- _Data provided_
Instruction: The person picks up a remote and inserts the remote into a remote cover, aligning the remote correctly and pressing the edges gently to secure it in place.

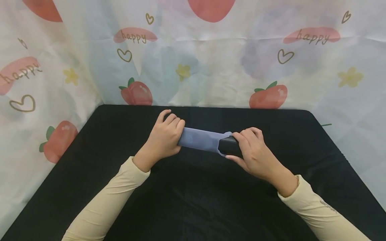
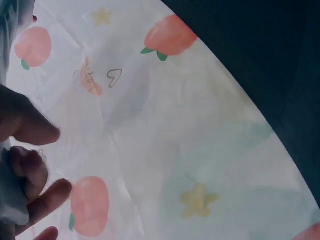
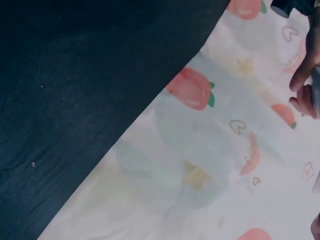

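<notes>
A narrow blue-grey sleeve is held slantwise above the black table, stretched between both hands. Out of its right opening sticks a smooth black object, the rest of which is hidden in the sleeve and behind the right hand. My left hand grips the sleeve's left end, with the index finger raised. With thumb and fingers, my right hand holds the black object at the sleeve's open rim. In the left wrist view, left fingers show at the edge; right fingers show at the right wrist view's edge.
A black cloth covers the table below the hands. White curtains printed with strawberries, hearts and "happy" hang along the back and both sides, close to the table's edges.
</notes>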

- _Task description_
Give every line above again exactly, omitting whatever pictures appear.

- _Answer box_
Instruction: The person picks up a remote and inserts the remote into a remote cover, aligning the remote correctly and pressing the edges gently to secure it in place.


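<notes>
A narrow blue-grey sleeve is held slantwise above the black table, stretched between both hands. Out of its right opening sticks a smooth black object, the rest of which is hidden in the sleeve and behind the right hand. My left hand grips the sleeve's left end, with the index finger raised. With thumb and fingers, my right hand holds the black object at the sleeve's open rim. In the left wrist view, left fingers show at the edge; right fingers show at the right wrist view's edge.
A black cloth covers the table below the hands. White curtains printed with strawberries, hearts and "happy" hang along the back and both sides, close to the table's edges.
</notes>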

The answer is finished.